Bloating fuel bills drained household finances across the country as Britons made financial cutbacks across all other spending just to keep their homes lit and warm, according to official figures.
Britain's households spent an average of £483.60 a week in 2011, reported the Office for National Statistics (ONS), a figure that has fallen every year since 2006 when it was £541.20.
Spending on fuel and power bills soared by 12 percent, pushed up by volatile energy prices in a period that saw the cost of a barrel of Brent crude oil hit its most expensive ever.
It was the only sub-category of household spending to see a rise.

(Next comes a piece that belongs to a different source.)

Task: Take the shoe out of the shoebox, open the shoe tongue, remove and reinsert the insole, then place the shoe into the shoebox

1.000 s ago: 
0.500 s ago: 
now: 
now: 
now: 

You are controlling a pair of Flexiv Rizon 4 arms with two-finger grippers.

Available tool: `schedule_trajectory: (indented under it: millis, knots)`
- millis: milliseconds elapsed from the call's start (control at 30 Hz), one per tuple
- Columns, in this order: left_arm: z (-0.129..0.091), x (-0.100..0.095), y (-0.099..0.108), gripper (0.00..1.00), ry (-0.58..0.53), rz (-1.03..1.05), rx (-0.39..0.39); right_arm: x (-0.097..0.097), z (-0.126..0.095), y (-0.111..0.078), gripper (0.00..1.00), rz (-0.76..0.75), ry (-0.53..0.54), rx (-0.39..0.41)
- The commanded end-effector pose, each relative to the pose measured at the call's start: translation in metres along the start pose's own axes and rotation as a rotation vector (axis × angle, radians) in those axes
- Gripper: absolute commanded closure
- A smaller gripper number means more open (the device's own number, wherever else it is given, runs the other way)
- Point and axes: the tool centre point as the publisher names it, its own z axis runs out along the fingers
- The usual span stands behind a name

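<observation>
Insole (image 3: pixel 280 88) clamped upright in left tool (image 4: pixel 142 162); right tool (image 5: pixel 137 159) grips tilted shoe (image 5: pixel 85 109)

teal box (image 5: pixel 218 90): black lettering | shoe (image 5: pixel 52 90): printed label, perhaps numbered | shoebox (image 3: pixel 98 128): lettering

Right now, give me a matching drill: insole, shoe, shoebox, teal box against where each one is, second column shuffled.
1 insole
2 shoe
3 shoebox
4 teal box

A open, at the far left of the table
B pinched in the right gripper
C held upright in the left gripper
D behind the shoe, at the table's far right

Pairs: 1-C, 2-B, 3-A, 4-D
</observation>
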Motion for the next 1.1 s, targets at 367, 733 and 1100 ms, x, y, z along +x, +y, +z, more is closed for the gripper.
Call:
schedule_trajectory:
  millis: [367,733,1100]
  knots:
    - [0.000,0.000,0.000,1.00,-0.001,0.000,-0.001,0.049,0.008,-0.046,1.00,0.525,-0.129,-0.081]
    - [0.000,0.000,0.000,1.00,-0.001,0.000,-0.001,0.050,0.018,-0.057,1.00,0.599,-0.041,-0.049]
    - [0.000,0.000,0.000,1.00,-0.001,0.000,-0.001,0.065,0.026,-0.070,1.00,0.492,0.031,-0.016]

The data comes from the ONS Family Spending 2012 report, which adjusts prices in accordance with 2011's RPI numbers.
In 2008 the financial crisis triggered a domestic recession, and the economy is still in a painful downturn as it struggles to recover.

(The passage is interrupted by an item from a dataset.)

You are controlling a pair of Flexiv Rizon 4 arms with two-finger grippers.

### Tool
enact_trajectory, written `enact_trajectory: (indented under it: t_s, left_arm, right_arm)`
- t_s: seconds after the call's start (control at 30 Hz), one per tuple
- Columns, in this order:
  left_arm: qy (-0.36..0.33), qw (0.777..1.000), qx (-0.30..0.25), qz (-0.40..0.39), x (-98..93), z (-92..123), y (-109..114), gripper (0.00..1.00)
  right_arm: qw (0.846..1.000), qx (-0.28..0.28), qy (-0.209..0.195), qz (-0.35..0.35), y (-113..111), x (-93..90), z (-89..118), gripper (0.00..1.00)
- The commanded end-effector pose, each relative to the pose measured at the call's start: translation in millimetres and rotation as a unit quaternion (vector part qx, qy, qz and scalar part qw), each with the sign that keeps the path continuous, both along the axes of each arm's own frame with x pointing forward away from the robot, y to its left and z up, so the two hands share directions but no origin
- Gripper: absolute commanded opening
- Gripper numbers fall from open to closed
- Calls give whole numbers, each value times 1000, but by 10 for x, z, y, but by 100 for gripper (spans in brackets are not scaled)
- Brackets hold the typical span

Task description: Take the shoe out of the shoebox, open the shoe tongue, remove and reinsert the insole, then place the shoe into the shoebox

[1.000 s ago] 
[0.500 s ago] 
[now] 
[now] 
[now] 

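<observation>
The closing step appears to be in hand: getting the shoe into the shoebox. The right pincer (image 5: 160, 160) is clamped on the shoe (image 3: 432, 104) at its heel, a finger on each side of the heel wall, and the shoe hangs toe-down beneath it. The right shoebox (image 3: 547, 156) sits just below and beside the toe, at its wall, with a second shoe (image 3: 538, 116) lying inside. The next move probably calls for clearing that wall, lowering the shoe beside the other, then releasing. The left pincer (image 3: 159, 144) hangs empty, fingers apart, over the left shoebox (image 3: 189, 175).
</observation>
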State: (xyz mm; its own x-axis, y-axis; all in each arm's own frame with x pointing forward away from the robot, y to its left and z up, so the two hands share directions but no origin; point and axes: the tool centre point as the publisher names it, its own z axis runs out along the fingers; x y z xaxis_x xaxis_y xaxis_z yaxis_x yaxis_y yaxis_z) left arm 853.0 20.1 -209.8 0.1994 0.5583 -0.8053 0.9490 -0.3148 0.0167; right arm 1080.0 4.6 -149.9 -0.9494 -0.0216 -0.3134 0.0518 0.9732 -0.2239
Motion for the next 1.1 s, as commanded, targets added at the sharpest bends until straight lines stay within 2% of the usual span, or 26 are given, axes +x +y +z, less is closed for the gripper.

Recession-weary consumers, fearful for their jobs and hit by a high cost of living as well as stagnant wage growth, held back on spending to shore themselves up against any unforeseen personal financial disasters.
Other expenditure items, which the ONS said includes non-consumption spending such as mortgage protection premiums and council tax, fell by just over 24 percent, possibly suggesting people are opting to go without insurance or were newly receiving state support for certain bills.
Household goods and services spending saw the second biggest drop at slightly under 24 percent, while clothing and footwear outgoings came in third with a 21 percent plunge.
Food and drink, education, and leisure spending were all cut back between 2006 and 2011.